Information shown:
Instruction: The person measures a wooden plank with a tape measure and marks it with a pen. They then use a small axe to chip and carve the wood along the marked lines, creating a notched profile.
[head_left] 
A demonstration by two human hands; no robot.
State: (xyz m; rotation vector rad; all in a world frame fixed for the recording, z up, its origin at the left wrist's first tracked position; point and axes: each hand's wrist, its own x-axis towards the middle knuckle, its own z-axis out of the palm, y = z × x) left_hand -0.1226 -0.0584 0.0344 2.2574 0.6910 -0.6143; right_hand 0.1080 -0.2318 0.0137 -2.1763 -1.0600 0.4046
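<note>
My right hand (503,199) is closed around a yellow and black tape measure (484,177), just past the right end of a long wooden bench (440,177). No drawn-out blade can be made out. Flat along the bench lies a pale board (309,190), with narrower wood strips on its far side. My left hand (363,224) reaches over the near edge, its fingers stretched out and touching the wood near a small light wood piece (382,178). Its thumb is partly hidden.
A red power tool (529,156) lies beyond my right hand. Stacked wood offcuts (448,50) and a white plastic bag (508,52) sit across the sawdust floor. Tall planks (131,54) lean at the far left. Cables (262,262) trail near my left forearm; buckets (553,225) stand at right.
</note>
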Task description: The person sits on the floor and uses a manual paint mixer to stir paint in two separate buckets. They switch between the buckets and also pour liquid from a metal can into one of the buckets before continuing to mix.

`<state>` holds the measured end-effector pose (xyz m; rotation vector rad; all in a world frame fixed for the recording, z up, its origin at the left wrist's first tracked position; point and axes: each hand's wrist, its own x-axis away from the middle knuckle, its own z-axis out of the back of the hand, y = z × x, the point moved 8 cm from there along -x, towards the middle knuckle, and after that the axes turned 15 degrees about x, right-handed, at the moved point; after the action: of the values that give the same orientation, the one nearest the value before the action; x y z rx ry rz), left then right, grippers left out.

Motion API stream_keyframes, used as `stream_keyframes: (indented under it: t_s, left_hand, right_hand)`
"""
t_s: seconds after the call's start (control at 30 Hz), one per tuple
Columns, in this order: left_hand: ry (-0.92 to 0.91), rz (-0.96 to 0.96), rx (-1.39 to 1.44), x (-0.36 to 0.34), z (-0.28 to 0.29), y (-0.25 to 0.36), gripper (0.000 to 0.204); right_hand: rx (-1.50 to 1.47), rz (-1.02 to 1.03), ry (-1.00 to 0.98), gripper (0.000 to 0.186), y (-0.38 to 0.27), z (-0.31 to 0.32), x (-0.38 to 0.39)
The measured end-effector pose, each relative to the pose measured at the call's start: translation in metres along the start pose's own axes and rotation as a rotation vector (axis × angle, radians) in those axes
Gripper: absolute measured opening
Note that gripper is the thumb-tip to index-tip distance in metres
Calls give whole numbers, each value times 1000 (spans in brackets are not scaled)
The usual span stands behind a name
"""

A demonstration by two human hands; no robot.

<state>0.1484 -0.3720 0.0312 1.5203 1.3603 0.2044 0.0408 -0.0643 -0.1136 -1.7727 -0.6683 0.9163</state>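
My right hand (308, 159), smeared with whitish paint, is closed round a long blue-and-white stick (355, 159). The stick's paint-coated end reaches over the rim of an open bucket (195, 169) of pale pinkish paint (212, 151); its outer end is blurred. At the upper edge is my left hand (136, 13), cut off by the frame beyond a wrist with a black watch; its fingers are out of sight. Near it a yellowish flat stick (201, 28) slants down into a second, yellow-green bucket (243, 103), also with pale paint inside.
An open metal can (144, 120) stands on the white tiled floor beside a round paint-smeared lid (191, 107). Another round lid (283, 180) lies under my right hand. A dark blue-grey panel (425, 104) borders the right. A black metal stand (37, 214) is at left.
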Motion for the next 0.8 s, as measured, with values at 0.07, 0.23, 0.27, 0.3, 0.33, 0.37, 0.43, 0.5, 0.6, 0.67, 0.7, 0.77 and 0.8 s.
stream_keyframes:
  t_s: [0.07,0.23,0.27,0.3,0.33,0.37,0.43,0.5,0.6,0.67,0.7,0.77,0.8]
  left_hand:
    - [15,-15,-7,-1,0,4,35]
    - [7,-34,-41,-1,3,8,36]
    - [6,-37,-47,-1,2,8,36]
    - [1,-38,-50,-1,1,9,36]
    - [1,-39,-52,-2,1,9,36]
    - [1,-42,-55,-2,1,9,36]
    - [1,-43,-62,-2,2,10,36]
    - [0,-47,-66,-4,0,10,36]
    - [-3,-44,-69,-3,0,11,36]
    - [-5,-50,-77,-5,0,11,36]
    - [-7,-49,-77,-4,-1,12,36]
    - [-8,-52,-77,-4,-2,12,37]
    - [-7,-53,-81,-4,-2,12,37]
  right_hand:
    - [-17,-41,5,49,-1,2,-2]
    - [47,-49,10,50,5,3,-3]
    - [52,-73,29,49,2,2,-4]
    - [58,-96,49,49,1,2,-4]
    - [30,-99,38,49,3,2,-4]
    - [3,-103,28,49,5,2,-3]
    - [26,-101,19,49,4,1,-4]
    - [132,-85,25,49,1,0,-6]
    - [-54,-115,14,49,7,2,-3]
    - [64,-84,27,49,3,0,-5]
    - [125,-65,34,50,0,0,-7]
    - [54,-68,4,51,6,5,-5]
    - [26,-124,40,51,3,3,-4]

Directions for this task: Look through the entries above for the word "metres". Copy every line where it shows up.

Expected answer:
The measured end-effector pose, each relative to the pose measured at the call's start: translation in metres along the start pose's own axes and rotation as a rotation vector (axis × angle, radians) in those axes
Note that gripper is the thumb-tip to index-tip distance in metres

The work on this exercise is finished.